Sous l’angle de la proportionnalité, le curateur doit disposer en l’espèce d’un pouvoir de gestion et de représentation afin d’entreprendre les démarches nécessaires à l’obtention des prestations sociales auxquelles la recourante peut prétendre, tout particulièrement compte tenu des importantes poursuites qui grèvent sa situation financière. Le fait que ces poursuites auraient été causées par le mari de A.V.________ est sans importance dans la mesure où celle-ci en est débitrice, à tout le moins solidaire.
Il se peut en sus que des questions inhérentes au logement doivent être réglées à brefs délais compte tenu des velléités de déménagement de la fille de la recourante, de sorte que celle-ci nécessitera là aussi une aide importante.
En conséquence, il convient de confirmer la décision des premiers juges d’instituer une curatelle de représentation et de gestion en faveur de la recourante et de la confier à un professionnel.
4. En conclusion, le recours, manifestement infondé, doit être rejeté et la décision entreprise confirmée.
L’arrêt peut être rendu sans frais judiciaires de deuxième instance (art. 74a al. 4 TFJC [tarif du 28 septembre 2010 des frais judiciaires civils ; BLV 270.11.5).

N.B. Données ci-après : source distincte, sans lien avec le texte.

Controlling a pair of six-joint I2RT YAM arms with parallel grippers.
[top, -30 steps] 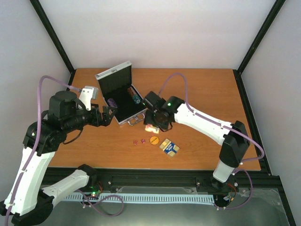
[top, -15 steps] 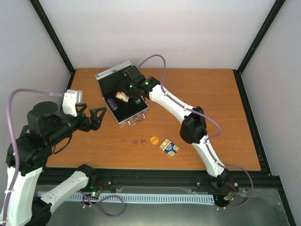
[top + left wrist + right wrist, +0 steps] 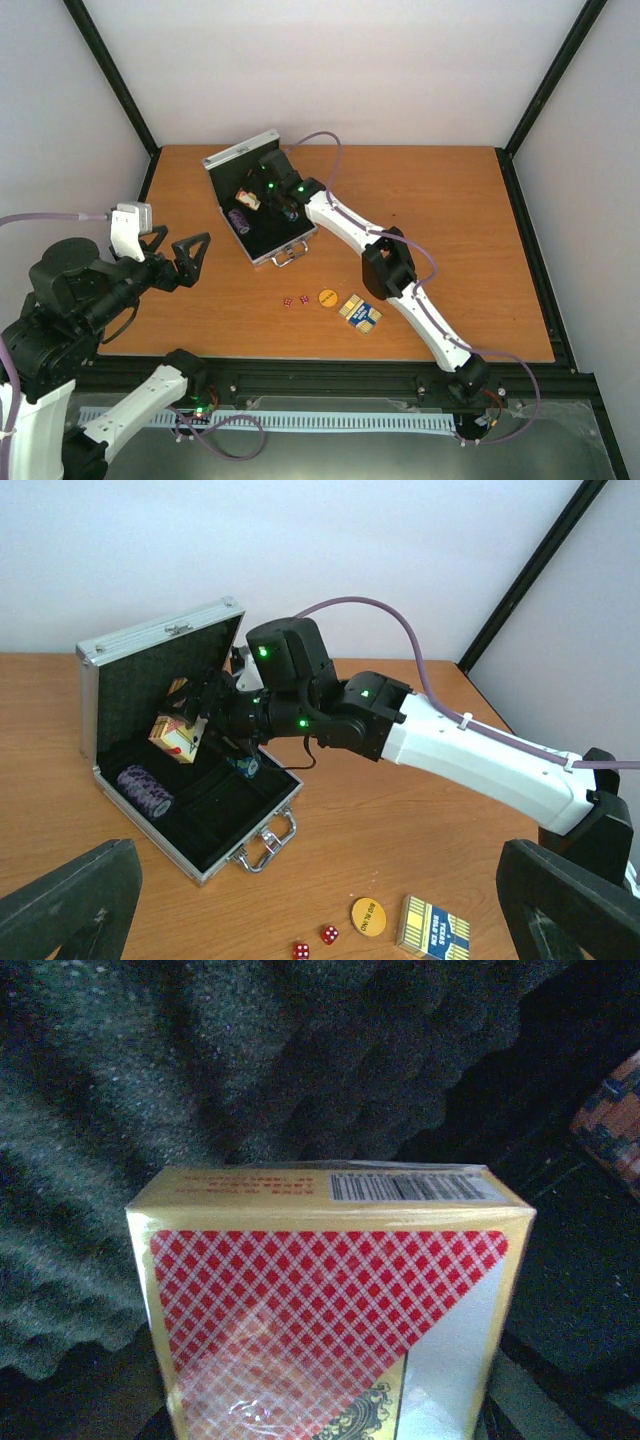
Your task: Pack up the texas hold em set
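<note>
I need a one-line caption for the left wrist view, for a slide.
Right gripper holds a red card deck over the open silver case.

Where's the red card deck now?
Left-wrist view, left side: red card deck in the right arm's jaws, over the open case, near the purple chip stack.

The silver case (image 3: 243,152) is sitting open at the back left of the bench (image 3: 450,220). Its lid is standing up, showing black egg-crate foam, and its handle (image 3: 265,842) is pointing toward the front. A purple chip stack (image 3: 145,790) is lying on its side in the black tray. The red card deck (image 3: 178,735), a yellow-edged box with a red checker pattern, is hanging tilted over the tray near the lid, pinched in the right end effector (image 3: 195,720). In front of the case, two red dice (image 3: 328,935), the orange round button (image 3: 368,917) and a blue card deck (image 3: 432,927) are lying in a loose row.
</note>
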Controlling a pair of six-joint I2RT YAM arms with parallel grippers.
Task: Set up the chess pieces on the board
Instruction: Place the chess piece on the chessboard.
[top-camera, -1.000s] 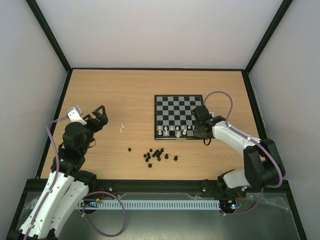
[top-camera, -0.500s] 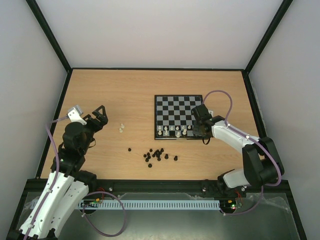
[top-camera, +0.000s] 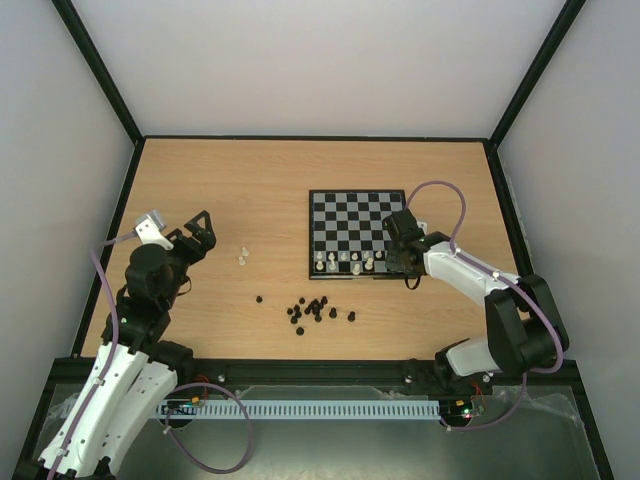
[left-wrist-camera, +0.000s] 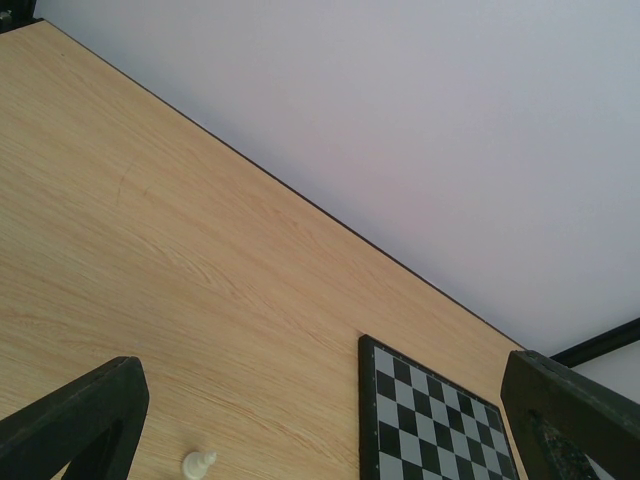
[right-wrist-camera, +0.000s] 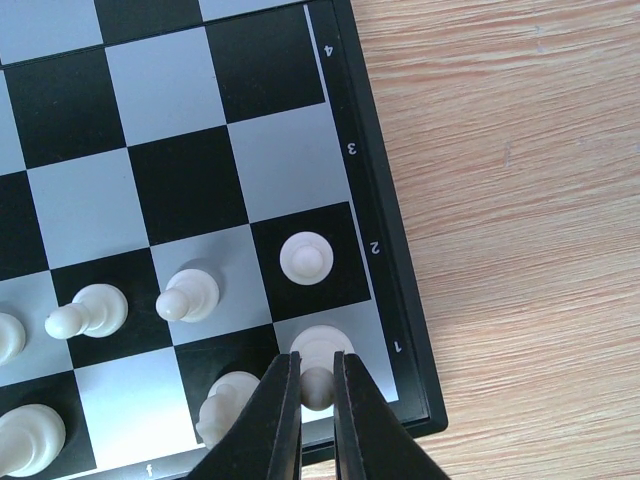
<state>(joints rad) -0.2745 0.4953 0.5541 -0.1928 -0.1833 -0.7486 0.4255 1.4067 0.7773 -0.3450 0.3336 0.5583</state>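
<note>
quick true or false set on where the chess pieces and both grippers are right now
1. The right gripper is shut on a small cream plastic chess piece standing on the near right corner square of the black-and-grey checked square board. True.
2. The left gripper holds a cream piece. False: its jaws are wide open and empty, over the wooden table.
3. The tiny black plastic pieces stand on the board. False: they lie clustered on the table, in front of the board's near edge.
4. Two loose cream pieces sit on the table, left of the board. True.
</note>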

Il n’y a pas lieu à l’allocation de dépens, les autres parties à la procédure n’ayant pas été invitées à procéder.
Par ces motifs,
la Chambre des curatelles du Tribunal cantonal,
statuant à huis clos,
prononce :
I. Le recours est rejeté.
II. La décision est confirmée.
III. L’arrêt est rendu sans frais judiciaires de deuxième instance.
La présidente : Le greffier :
Du
L'arrêt qui précède, dont la rédaction a été approuvée à huis clos, est notifié à :
‑ A.V.________,
- SCTP, à l’attention de Mme [...],
‑ B.V.________,
- CHUV,
et communiqué à :
‑ Mme la Juge de paix du district de l’Ouest lausannois,
- CSR de [...],
- CMS de [...].
par l'envoi de photocopies.
Le présent arrêt peut faire l'objet d'un recours en matière civile devant le Tribunal fédéral au sens des art. 72 ss LTF (loi du 17 juin 2005 sur le Tribunal fédéral – RS 173.110), cas échéant d'un recours constitutionnel subsidiaire au sens des art. 113 ss LTF. Ces recours doivent être déposés devant le Tribunal fédéral dans les trente jours qui suivent la présente notification (art. 100 al. 1 LTF).